Неужели мы, дети «легкой» половины советского века, привыкнув к образу страны, для которой мы все, кого ни возьми, – пасынки и падчерицы, переносим эту пагубную привычку на образ смерти, полученный из вторых, а то и из третьих рук? (Хотя что это меняет? Ведь, как ни крути, мы родились и выросли в городе, где смерть – явление не отвлеченного, а самого что ни на есть реального порядка, и каждую минуту человеческого существования ее следует иметь в виду.) Неужели мы и явились-то на свет, чтобы всеми правдами-неправдами убедить ее в том, что тоже хорошие, не хуже ее любимчиков, которых давным-давно, еще во дни оны, она забрала, присвоила себе. Ах, как же нам хочется это доказать: мол, втайне, в глубине души, мы тоже не прочь совершить коллективное самоубийство, отказаться от неизвестного будущего ради неведомого прошлого, о котором только и умеем, что строить догадки – ведь до дна, до твердого донышка, нам никогда его не узнать.
Но, может быть, дело вовсе не в «нас», возомнивших себя победителями, а во мне – в моей жизненной стратегии, во всех отношениях подозрительной, зараженной тотальными, гибельными, смыслами. За которые рано или поздно придется дать ответ. (Тому, кто задавал вопросы, грешно бегать от ответов.)
Зато теперь я знаю: к смерти ведет та дорога, по которой время движется вспять.
Как знаю и то, что о ней, ленинградской смерти, ходят самые противоречивые легенды. Говорят, она бывает благоволительной. Если это правда, пусть исполнит мое последнее желание – единственное, что я по старой памяти о нашей встрече-невстрече у нее попрошу.
Что она потребует взамен, мне неведомо (как-никак, а договор наш предварительный), но, если мы все-таки сумеем договориться, она закроет глаза на житейские обстоятельства, в силу которых я оказалась не на левом берегу Невы, где родилась и вошла в сознание, а на другой, Петроградской, стороне; подарит мне толику времени, позволит встать и собраться в дорогу, когда наступит срок.

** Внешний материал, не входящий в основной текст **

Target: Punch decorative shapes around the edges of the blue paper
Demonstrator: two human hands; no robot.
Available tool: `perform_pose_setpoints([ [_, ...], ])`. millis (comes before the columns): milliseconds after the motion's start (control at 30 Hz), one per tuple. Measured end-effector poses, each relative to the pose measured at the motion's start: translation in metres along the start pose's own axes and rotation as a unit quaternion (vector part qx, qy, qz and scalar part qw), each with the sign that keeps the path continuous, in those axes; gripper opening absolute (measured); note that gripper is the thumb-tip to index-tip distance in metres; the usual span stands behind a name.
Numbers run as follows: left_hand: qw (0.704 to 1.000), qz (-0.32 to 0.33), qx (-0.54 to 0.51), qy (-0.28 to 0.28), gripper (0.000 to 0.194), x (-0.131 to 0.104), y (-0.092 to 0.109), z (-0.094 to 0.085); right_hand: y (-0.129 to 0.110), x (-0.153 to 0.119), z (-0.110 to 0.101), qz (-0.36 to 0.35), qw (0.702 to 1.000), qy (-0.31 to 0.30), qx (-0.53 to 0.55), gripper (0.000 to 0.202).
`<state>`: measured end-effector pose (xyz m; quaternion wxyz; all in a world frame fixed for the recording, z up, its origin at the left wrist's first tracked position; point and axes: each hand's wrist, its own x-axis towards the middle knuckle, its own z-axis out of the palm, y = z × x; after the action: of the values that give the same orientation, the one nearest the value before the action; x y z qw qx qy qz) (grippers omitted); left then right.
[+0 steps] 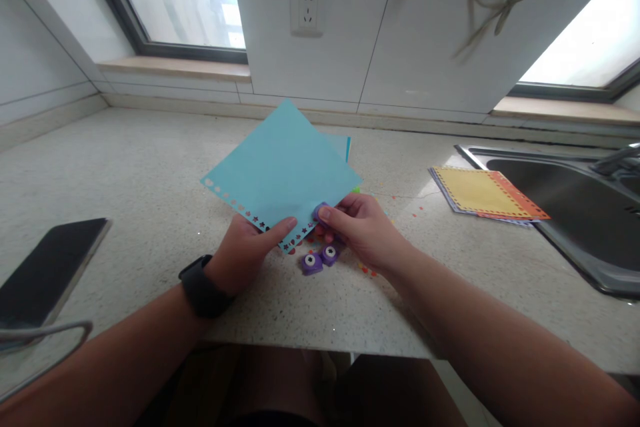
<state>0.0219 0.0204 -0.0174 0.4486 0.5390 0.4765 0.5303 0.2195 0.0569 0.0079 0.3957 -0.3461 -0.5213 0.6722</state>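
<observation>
Evidently the blue paper (285, 160) has one edge holed, another begun and two plain, left hand (246, 245) pinching it, right hand (367, 228) gripping a punch (317, 211).

Looks forward and down from head height, over the near edge of the desk (145, 153). Sits close above the left hand (245, 247) and right hand (370, 230), framing them mid-view; reaches wide to the far wall (345, 33) and, at right, the sink (575, 233).
</observation>
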Motion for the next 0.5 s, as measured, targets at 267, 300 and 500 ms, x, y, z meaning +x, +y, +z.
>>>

Мое легкое на подъем воображение видит эту малую толику во всех подробностях – так, будто я уже встаю.
Чтобы не уходить из дома с тяжелым сердцем, я обязана все проверить: форточки, свет в кабинете, кофейную машину – убедиться, что она выключена, рычаг стоит на «off».
По привычке, оставшейся с давних пор, я приворачиваю газовый кран, хотя это совсем не обязательно: в немецких плитах за утечкой газа предусмотрен строгий контроль. Впрочем, здесь, на моей кухне, работает целая интернациональная бригада, которая все держит под контролем: посудомойка, стиральная машина – обе с функцией «аква-стоп»; японский холодильник – стоит не закрыть дверцу, подымает писк. Из отечественного одни электросети: если их перегрузить, вырубается электричество. Но и это не беда. Скорей, незадача, с которой легко справиться: всего-то и дел, что вздернуть рычажок.
Прощаясь с ними, своими умелыми помощниками, я делаю мысленную зарубку: надо не забыть рассказать о них Капитолине. Хотя… Все равно ведь не поверит. Махнет рукой: не выдумывай. Такого не бывает – скажи еще: электрический утюг!..
Марии Лукиничне я представлю их иначе: они – работники моей домашней фабрики, служившие мне верой и правдой, не злоумышляя, не вынашивая тайных планов затопить или спалить мой дом.
Выйдя на лестничную площадку, я запираю дверь на оба замка. Так и не решив, как мне поступить с ключами (сунуть в карман? оставить в почтовом ящике?), я спускаюсь во двор и, проскользнув дворовыми арками, сворачиваю в сторону Невы.
Пусть это будет не ночь, когда разведены мосты. Для одинокой дороги больше подходит сумрак – предвечерний, а лучше предутренний, когда еще не погасли фонари. Растворяясь в светлеющем небе, они, светильники, в которых вот-вот закончится масло, горят из последних сил.